[Start of section]

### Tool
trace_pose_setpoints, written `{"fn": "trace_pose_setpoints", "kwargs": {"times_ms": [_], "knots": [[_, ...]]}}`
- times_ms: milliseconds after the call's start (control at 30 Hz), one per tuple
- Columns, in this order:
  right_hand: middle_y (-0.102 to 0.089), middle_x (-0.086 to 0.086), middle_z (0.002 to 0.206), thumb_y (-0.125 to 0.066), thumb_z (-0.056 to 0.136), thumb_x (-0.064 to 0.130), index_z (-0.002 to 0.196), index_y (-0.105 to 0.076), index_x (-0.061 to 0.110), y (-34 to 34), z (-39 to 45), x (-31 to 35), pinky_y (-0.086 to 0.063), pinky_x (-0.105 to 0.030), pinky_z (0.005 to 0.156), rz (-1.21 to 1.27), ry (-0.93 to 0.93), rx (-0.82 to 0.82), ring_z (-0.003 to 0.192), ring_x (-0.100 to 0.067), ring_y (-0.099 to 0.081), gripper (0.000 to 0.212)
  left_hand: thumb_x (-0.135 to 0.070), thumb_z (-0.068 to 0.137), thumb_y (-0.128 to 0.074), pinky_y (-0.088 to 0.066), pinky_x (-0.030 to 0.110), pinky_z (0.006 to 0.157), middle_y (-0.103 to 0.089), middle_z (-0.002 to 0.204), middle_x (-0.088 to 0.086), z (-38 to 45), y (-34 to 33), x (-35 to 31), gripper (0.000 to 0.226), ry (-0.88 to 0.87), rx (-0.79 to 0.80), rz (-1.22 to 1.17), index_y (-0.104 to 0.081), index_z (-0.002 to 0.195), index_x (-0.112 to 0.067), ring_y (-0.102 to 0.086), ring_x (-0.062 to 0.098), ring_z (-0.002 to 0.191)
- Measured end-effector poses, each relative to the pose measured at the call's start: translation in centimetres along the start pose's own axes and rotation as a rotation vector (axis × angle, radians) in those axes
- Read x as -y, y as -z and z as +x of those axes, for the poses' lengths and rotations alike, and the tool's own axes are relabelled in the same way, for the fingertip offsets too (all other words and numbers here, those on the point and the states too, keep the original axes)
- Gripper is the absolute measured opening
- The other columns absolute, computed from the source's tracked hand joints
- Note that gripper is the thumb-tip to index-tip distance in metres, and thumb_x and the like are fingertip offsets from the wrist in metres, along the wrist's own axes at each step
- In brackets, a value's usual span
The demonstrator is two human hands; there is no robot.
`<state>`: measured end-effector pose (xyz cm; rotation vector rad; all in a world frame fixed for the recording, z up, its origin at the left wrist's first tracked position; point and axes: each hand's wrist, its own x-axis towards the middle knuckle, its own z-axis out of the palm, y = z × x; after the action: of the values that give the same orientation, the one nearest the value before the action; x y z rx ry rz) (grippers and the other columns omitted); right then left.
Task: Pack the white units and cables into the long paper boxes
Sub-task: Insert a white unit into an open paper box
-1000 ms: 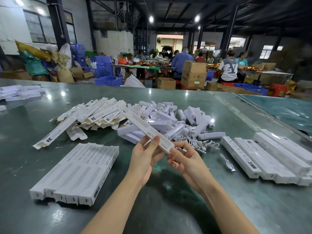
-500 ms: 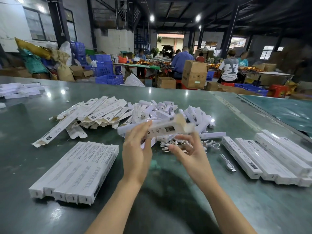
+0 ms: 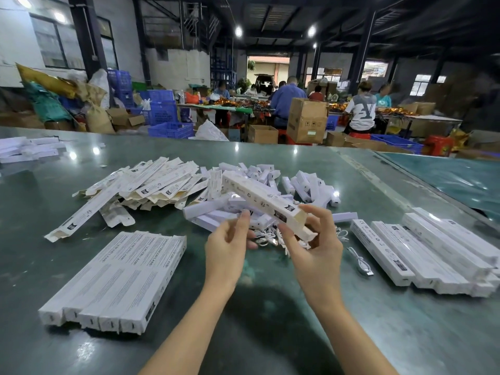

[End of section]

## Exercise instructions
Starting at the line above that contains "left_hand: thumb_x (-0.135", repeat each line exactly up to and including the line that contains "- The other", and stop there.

## Answer
  left_hand: thumb_x (-0.135 to 0.070), thumb_z (-0.068 to 0.137), thumb_y (-0.128 to 0.074), pinky_y (-0.088 to 0.066), pinky_x (-0.030 to 0.110), pinky_z (0.006 to 0.157), middle_y (-0.103 to 0.089), middle_z (-0.002 to 0.204), middle_x (-0.088 to 0.086), z (-38 to 45), y (-34 to 33), x (-35 to 31), gripper (0.000 to 0.226), ry (-0.88 to 0.87), rx (-0.79 to 0.80), rz (-1.22 to 1.17), index_y (-0.104 to 0.081), index_z (-0.002 to 0.195), index_x (-0.112 to 0.067), ring_y (-0.102 to 0.086), ring_x (-0.062 to 0.098), ring_z (-0.002 to 0.191)
- Measured end-effector poses, each relative to the pose measured at the call's start: translation in centimetres along the start pose's own axes and rotation as a rotation vector (axis × angle, radians) in those axes
- Read x as -y, y as -z and z as +x of those axes, for the poses' lengths and rotations alike, and the tool's own axes are relabelled in the same way, for the fingertip offsets too (all other words and numbers here, those on the point and the states too, keep the original axes)
- Gripper is the absolute measured opening
- The other columns absolute, computed from the source's tracked hand joints

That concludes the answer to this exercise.